Performance Compensation
| Equity awards (grant-date fair value) | 2023 | 2024 |
|---|---|---|
| Stock awards ($) (phantom restricted stock awards, “PRSAs”) | 158,440 | 137,120 |
| PRSA vesting schedule (unvested at Dec 31, 2024) | Tranche | Shares | Vesting |
|---|---|---|---|
| Grant 1 | 30% of 4,500 (1,350) | 4,500 | Aug 3, 2025 (30%); Aug 3, 2027 (70%) |
| Grant 2 | 30% of 4,000 (1,200) | 4,000 | May 30, 2026 (30%); May 30, 2028 (70%) |
| Grant 3 | 30% of 4,000 (1,200) | 4,000 | Jun 25, 2027 (30%); Jun 25, 2029 (70%) |
| Settlement mechanics | — | — | Cash-settled at vesting based on FMV per share; dividend equivalents paid at vesting |
Equity Ownership & Alignment
| Item | Detail |
|---|---|
| Beneficial ownership (Class A) | 0 shares as of April 16, 2025 |
| Unvested PRSAs | 12,500 units; market value $457,500 at $34.26 close plus dividends as specified |
| Vested vs unvested breakdown | Unvested detailed above; vested not disclosed |
| Hedging policy | Hedging, short-selling, and derivatives transactions in company securities prohibited for employees/officers |
| Pledging | Not disclosed |
| Ownership guidelines | Not disclosed |
Employment Terms
| Term | Summary |
|---|---|
| Role start dates | CFO since Nov 2023; joined AC in 2021 |
| Severance / Change-of-control | Other than full vesting of outstanding PRSAs, no potential payments upon termination or change of control as of Dec 31, 2024 |
| Contract specifics (non-compete, etc.) | Not disclosed |
Performance & Track Record
| Pay-versus-Performance indicators | 2023 | 2024 |
|---|---|---|
| TSR (value of $100 initial investment) | 85.53 | 87.16 |
| Net income ($ thousands) | 37,451 | 44,328 |
| Financials | FY 2023 | FY 2024 |
|---|---|---|
| Revenues ($) | 12,324,000 | 12,755,000 |
| EBITDA ($) | -16,587,000* | -18,392,000* |
Values with an asterisk (*) retrieved from S&P Global.

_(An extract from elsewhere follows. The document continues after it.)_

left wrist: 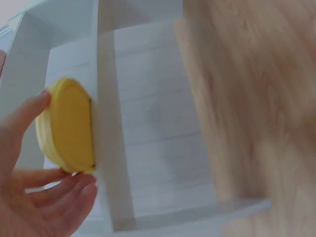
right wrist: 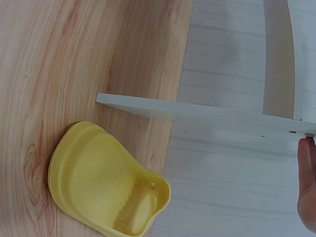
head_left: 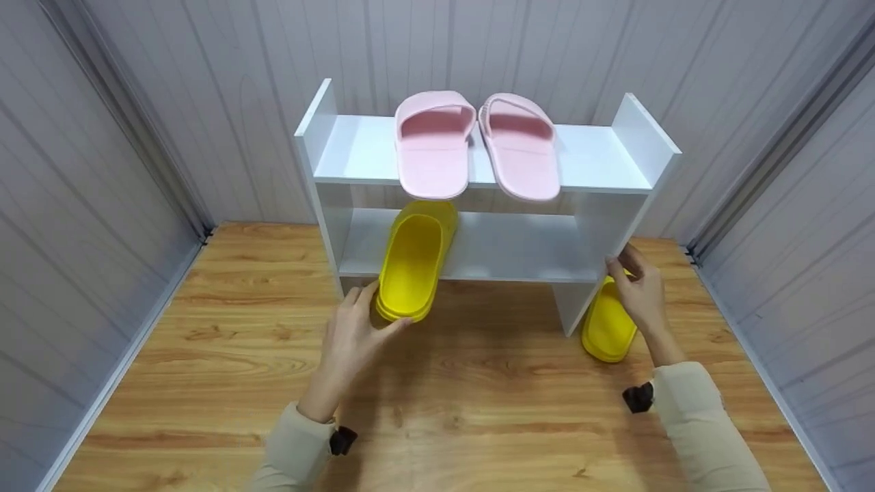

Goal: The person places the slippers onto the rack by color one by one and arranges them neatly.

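Note:
A yellow clog (head_left: 410,266) extends over the front edge of the shoe rack's lower shelf (head_left: 513,249), toe inward, beneath the top shelf. My left hand (head_left: 355,335) holds its heel between thumb and fingers. From the left wrist, the clog (left wrist: 71,126) appears against the shelf's edge. My right hand (head_left: 640,290) touches the front edge and outer face of the rack's right side panel (head_left: 615,219). Beneath that hand, a second yellow clog (head_left: 608,324) lies on the floor beside the rack. The right wrist view shows this clog (right wrist: 98,177) apart from my fingers (right wrist: 304,168).
Two pink slides (head_left: 434,157) sit side by side on the white top shelf (head_left: 366,150); their soles overhang its front edge. Upright side panels rise above both shelf ends. Pale ribbed walls (head_left: 137,137) enclose the wooden floor (head_left: 478,410) at the back and sides.

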Available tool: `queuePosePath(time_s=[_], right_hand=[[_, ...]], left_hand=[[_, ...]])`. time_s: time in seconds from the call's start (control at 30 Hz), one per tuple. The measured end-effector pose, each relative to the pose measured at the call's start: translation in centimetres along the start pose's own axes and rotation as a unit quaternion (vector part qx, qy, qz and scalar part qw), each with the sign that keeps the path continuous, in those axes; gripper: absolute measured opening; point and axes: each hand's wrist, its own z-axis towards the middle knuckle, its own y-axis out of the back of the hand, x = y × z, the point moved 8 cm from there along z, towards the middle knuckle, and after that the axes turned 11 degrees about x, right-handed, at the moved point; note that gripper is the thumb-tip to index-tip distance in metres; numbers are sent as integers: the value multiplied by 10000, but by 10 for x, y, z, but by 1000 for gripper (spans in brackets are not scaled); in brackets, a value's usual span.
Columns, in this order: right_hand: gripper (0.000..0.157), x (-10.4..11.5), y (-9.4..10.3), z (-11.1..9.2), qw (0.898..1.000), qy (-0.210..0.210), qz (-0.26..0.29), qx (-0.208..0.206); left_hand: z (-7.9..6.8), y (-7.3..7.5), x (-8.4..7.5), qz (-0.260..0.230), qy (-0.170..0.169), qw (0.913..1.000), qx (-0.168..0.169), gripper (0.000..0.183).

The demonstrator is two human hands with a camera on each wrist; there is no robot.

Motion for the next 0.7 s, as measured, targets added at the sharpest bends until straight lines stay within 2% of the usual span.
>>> queuePosePath(time_s=[0.17, 0.3, 0.47, 0.7], right_hand=[[35, 0, 0, 0, 10000, -20, -59, 19], [35, 0, 0, 0, 9999, -69, -124, 4], [35, 0, 0, -1, 9997, -151, -204, -19], [35, 0, 0, -1, 9998, -125, -123, -57]], left_hand=[[-3, -8, -4, -57, 60, 9976, -683, 69], [-3, -13, -8, -31, 28, 9950, -995, 68], [-3, -15, -10, 178, 100, 9927, -1187, 67], [-1, -18, -11, 453, 311, 9908, -1239, 67]])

Compensation Committee Analysis
- Committee composition and roles in 2025: Audit (Chair: Salvatore F. Sodano), Governance (Chair: Bruce M. Lisman), Compensation (Chair: Frederic V. Salerno; members include Daniel R. Lee), Nominating (Chair: Elisa M. Wilson). The Board concluded the listed independent directors were independent under its guidelines .
- Independence guidelines and annual independence review process are documented in Annex A of the Corporate Governance Guidelines .
Investment Implications
- Pay-for-performance alignment is limited: annual bonuses are discretionary (no financial metrics) and long-term equity is time-based PRSAs with 3- and 5-year cliffs, not performance-conditioned .

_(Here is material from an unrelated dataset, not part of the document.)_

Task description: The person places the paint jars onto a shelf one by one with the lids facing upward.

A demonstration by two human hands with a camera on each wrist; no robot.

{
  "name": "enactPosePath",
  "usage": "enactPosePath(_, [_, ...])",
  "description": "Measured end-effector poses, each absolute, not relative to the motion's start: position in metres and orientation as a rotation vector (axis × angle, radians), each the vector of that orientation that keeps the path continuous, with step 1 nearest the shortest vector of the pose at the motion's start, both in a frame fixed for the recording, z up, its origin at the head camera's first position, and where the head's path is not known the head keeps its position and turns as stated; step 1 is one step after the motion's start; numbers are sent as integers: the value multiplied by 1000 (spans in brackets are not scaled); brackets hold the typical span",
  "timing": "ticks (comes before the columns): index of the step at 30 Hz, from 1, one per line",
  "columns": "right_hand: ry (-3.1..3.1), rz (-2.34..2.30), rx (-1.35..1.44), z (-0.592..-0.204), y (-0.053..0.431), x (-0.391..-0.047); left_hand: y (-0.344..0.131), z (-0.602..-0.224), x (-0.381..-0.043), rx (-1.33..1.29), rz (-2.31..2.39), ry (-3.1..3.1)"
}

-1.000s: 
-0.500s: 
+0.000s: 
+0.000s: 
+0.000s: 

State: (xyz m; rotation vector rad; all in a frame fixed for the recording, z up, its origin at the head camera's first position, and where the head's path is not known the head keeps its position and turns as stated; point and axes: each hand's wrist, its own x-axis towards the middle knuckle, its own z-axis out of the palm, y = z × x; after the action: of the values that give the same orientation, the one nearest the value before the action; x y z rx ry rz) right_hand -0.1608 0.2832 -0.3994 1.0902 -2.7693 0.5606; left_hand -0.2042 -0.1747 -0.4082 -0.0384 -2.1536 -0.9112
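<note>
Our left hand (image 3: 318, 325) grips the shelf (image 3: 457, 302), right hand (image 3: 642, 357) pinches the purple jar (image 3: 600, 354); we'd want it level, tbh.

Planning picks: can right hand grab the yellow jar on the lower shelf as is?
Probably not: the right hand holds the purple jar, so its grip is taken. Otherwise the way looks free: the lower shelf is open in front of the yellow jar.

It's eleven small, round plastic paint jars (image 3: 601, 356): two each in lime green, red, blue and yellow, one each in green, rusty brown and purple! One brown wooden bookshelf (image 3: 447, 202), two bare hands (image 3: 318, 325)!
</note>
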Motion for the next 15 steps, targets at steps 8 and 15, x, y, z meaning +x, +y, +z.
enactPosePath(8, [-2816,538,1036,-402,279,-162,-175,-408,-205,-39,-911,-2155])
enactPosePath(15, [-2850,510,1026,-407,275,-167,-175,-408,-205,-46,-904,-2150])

- Selling pressure risk appears lower because PRSAs are cash-settled at vesting (no need to sell shares to fund taxes/liquidity), though cash payouts may still motivate diversification behavior; sizable vesting events occur in 2025, 2026, 2027, 2028, and 2029 per schedule .

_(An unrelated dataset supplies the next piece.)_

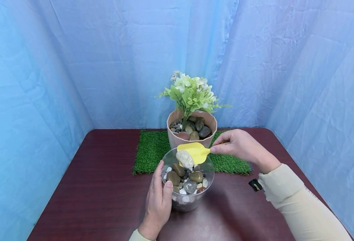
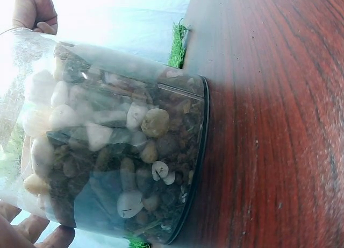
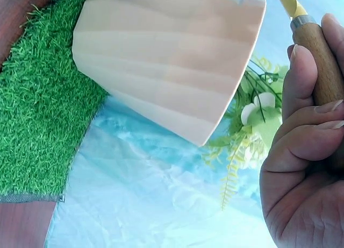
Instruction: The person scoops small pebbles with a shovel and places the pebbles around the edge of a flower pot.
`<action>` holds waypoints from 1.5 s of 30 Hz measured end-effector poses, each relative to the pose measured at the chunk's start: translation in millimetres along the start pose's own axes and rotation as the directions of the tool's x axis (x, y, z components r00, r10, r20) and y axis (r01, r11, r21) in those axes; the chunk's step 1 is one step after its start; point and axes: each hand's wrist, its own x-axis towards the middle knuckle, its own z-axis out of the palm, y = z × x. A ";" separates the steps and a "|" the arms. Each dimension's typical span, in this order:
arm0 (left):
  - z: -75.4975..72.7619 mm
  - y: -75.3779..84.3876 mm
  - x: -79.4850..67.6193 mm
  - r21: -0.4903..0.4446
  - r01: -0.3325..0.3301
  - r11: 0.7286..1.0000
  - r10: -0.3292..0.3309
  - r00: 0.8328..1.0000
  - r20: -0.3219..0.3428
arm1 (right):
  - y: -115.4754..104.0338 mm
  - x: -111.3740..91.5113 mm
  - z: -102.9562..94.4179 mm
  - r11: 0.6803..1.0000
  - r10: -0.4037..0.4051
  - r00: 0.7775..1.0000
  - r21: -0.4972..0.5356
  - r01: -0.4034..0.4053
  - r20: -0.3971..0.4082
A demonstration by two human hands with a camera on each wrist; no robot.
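Observation:
My right hand [image 1: 240, 147] grips the wooden handle [image 3: 317, 54] of a small shovel with a yellow blade [image 1: 198, 151]. A large whitish stone [image 1: 185, 158] lies at the blade's left end, over the clear plastic pot [image 1: 185, 207]. Whether it also touches the pot's stones is unclear. Brown, grey and white stones fill the pot, with darker bits low down in the left wrist view. My left hand [image 1: 159, 201] rests against the pot's left side, fingers and thumb extended along its outer wall. In the left wrist view its fingertips [image 2: 56, 237] touch near the rim.
Behind the clear pot stands a pale pink flowerpot [image 1: 177, 141] holding stones and a leafy plant with white flowers [image 1: 192, 90]. It sits on a green artificial grass mat [image 1: 151, 155] on the dark red wooden table [image 1: 104, 187]. Blue cloth [image 1: 119, 67] hangs around the table.

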 end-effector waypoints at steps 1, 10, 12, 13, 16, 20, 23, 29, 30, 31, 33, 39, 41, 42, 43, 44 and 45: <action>0.1 -0.1 0.0 -0.003 0.002 1.000 -0.002 1.000 0.001 | 0.4 0.5 -1.3 1.000 -0.001 1.000 -0.003 0.001 -0.003; 0.2 0.1 0.0 -0.007 0.012 1.000 -0.012 1.000 0.005 | 4.6 8.3 -11.6 1.000 0.022 1.000 0.011 -0.022 -0.020; 0.2 -0.2 0.0 -0.003 0.010 1.000 -0.010 1.000 0.006 | 6.3 10.4 -14.4 1.000 0.026 0.999 0.013 -0.026 -0.027; 0.2 -0.3 -0.1 0.000 0.009 1.000 -0.009 1.000 0.006 | 7.1 11.4 -15.9 1.000 0.029 0.999 0.012 -0.028 -0.030; 0.2 -0.7 -0.1 0.006 0.002 1.000 -0.002 1.000 0.006 | 10.3 14.4 -20.6 0.999 0.043 0.998 0.004 -0.042 -0.041; 0.1 -0.7 -0.4 0.011 -0.004 1.000 0.004 1.000 0.002 | 15.1 18.1 -27.1 0.997 0.070 0.996 -0.013 -0.071 -0.047; 0.1 -0.6 -0.5 0.010 -0.004 1.000 0.004 1.000 0.003 | 18.1 20.1 -31.5 0.996 0.092 0.995 -0.012 -0.093 -0.044; 0.3 -1.2 -0.4 0.009 -0.008 1.000 0.008 1.000 0.004 | 24.7 23.3 -38.0 0.993 0.117 0.992 -0.018 -0.118 -0.049; 0.3 -1.3 -0.3 0.009 -0.009 1.000 0.009 1.000 0.003 | 25.7 24.0 -38.9 0.993 0.117 0.992 -0.023 -0.118 -0.049; 0.3 -1.4 -0.2 0.010 -0.009 1.000 0.009 1.000 0.002 | 26.6 24.6 -39.7 0.993 0.116 0.992 -0.029 -0.118 -0.050; 0.2 -1.4 0.0 0.012 -0.010 1.000 0.010 1.000 0.001 | 28.5 26.5 -41.4 0.992 0.116 0.992 -0.040 -0.118 -0.056; -0.2 -1.0 0.3 0.015 -0.004 1.000 0.004 1.000 0.002 | 34.5 34.1 -46.4 0.992 0.111 0.991 -0.044 -0.114 -0.069; -0.2 -0.9 0.2 0.015 -0.003 1.000 0.003 1.000 0.002 | 36.4 36.4 -48.0 0.992 0.118 0.991 -0.044 -0.121 -0.067; -0.2 -0.9 0.1 0.016 -0.002 1.000 0.002 1.000 0.003 | 37.4 37.3 -48.6 0.991 0.122 0.990 -0.043 -0.125 -0.065; -0.2 -0.9 0.1 0.016 -0.002 1.000 0.002 1.000 0.004 | 38.5 38.5 -49.3 0.991 0.125 0.990 -0.039 -0.128 -0.060; -0.1 -0.9 -0.1 0.017 -0.002 1.000 0.002 1.000 0.004 | 39.7 39.8 -50.0 0.991 0.128 0.990 -0.040 -0.130 -0.057; -0.1 -0.9 -0.2 0.017 -0.002 1.000 0.002 1.000 0.005 | 41.0 41.0 -50.6 0.991 0.130 0.990 -0.038 -0.132 -0.053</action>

- Skin-in-the-game is modest: beneficial ownership reported at 0 Class A shares as of April 16, 2025; alignment comes primarily via unvested PRSAs (12,500 units, $457.5k value reference) rather than direct share ownership .
- Retention economics are moderate: outside of PRSA acceleration, there are no disclosed severance or change-of-control cash benefits, increasing at-risk exposure to role continuity but also limiting parachute costs for shareholders .
- Risk controls: hedging/shorting of company securities is prohibited, reducing misalignment/hedging risk; pledging policy not disclosed (monitor for updates) .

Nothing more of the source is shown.